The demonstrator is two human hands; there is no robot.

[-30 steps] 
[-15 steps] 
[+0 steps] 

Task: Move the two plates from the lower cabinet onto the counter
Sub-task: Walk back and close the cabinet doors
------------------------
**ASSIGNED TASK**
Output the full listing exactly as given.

**ANSWER TO THE PROBLEM**
The demonstrator is two human hands; there is no robot.

[-30 steps] 
[-15 steps] 
[+0 steps] 

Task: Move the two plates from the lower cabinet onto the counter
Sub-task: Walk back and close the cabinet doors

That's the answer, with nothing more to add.